They were much more relevant to the history and the times- and the future in many ways of the movement and what it became known for in modern pop culture...

Than anything Ed Sanders ever participated in..

I read everything I can get my hands on about this period of our history...

I promise you these people show up many more places than does Ed Sanders in discussions about these times, and that movement...

at least in the places I go to for my information...

( Wiki is not very high on that list)

Anonymous said...

although according to a poster hanging on my office wall...

they participated in at least one thing together...

FrankM said...

The prolix St C says:

also- I do not agree with you that Manson was not able to penetrate the hipster lifestyle...
I think he got himself knee deep in it, and he could have enjoyed it as long as he wanted- he seemed to be the catalyst ( if not the actual perpetrator in some cases) of when things went darker and away from the peace and love scene...

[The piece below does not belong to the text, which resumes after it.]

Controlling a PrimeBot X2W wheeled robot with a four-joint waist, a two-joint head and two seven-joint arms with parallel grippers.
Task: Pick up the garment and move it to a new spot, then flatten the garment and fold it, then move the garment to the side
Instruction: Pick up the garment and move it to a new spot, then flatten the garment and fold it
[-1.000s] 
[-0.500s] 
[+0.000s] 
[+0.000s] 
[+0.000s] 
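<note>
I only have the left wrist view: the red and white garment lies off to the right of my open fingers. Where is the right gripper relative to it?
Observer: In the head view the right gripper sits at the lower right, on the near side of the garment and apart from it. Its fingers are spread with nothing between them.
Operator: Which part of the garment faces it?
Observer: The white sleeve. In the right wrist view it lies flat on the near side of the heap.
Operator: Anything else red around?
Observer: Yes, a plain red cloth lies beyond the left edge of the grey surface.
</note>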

Now, let's think this through. A random collection of seminal names of the cusp period between beat and hippie might include: Alan Ginsberg, Bob Dylan, Carl Solomon, Che Guevara, Cream, Gary Snyder, Hal Chase, Herbert Huncke, Jack Kerouac, Janis Joplin, Jefferson Airplane, Jimi Hendrix, John Clellon Holmes, Lawrence Ferlinghetti, Lucien Carr, Mahatma Gandhi, Malcolm X, Martin Luther King, Mother Teresa, Neal Cassady, Neil Young, Robert Crumb and Gilbert Shelton, , The Beatles, The Doors, The Grateful Dead, The Rolling Stones, William Burroughs, William Carlos Williams, etc. A wholly arbitrary list, but you get the idea – people who think. The Pranksters and the Weathermen too – why not.

I for one would not want to include Charles Manson in this august list, but of course you may if you choose. For me he was a grubby, parasitical, psychotic, small-time crook, to whom only the weak and deluded would afford any credence. The only thing he was knee deep in was his own pathetic attempts to dominate and abuse those unable to defend themselves, and his scattergun, dilettante approach to philosophy and religion were as pathetic as his inability to vocalise them coherently.

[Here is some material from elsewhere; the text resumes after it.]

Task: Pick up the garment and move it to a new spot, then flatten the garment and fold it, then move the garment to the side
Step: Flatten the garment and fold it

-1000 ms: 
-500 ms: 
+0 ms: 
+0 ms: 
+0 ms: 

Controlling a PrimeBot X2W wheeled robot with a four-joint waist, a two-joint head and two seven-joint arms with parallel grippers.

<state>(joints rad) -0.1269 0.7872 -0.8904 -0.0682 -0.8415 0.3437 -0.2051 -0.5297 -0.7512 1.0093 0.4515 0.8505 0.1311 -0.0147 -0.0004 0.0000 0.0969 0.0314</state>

But you decide what works for you –this is just my pov.

FrankM

Louise said...

From what I've read about Beats Burroughs Kerouac, Ginsberg - the beats loathed Hippies. Also, Jack Kerouac was an American patriot. He was discharged, however because of health issues. In boot camp he was unable to take the discipline. One day Kerouac dropped his rifle and walked off the drill field. He was confined to a Navy hospital where he told the psychiatrists he was writing a novel entitled, The Sea Is My Brother. The aspiring author was given an honorable discharge, with an "indifferent character." Don't see Sanders mentioned as a true beat, anywhere.

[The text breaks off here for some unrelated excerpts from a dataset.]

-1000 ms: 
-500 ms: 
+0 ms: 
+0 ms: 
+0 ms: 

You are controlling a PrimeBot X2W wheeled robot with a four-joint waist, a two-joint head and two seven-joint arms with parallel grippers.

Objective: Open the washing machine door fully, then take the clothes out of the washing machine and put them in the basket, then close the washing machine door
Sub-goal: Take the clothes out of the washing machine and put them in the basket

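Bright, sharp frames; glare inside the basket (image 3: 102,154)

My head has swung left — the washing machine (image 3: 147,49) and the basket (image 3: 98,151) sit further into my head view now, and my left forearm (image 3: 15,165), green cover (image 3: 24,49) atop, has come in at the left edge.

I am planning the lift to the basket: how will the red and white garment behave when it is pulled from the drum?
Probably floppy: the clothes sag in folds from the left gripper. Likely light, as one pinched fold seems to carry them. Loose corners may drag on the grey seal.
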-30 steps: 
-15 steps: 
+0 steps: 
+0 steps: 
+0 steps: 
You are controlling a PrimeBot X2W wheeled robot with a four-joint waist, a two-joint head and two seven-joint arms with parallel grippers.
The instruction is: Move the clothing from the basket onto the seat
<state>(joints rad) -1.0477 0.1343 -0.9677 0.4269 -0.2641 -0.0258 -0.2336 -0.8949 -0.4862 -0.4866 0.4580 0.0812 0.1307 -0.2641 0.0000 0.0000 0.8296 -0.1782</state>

Just an observation on my part. Be gentle.
L

Anonymous said...

Frank I misunderstood you

I thought you meant he couldn't get himself into the lifestyle...

I think he did...

If you meant he didnt make an impression or leave a mark on it...

I agree...

Louise- I also agree with everything you said...

I dont think anything you said is wrong in any way either...

I just feel that if there was anyone who served as a bridge from one to the other- it would have been the pranksters more so than Ed Sanders...

although since we started this- i have done some checking on Ed and his place in all of this- and it seems he is a bit more important than I gave him credit for...

But I think not too much

brownrice said...

Louise said:
From what I've read about Beats Burroughs Kerouac, Ginsberg - the beats loathed Hippies
---------------------------------

That's certainly true in Kerouac's case.

Burroughs was no doubt very cynical about the loved-up baby boomers but he was only too happy to swing with any contemporary bohemian movement.

Ginsberg was totally a part of (and in many ways orchestrator, networker & publicist) of the hippy movemet.

Cassady (who wasn't a writer but was definitely a genuine "beat" and the muse for both Kerouac & Ginsberg) dug the hippies enough to graduate from driving Kesey's bus to living at the Grateful Dead house in the Haight Ashbury during the summer of love.

Louise said...

Burroughs was no doubt very cynical about the loved-up baby boomers but he was only too happy to swing with any contemporary bohemian movement.

Ginsberg was totally a part of (and in many ways orchestrator, networker & publicist) of the hippy movemet.

Cassady (who wasn't a writer but was definitely a genuine "beat" and the muse for both Kerouac & Ginsberg) dug the hippies enough to graduate from driving Kesey's bus to living at the Grateful Dead house in the Haight Ashbury during the summer of love.
___________________

Hi brownrice...
Im not nearly as informed as you are. This is what I've read over the years. I am more interested in the most famous beats anf yjrit real lives, than their writings, actually.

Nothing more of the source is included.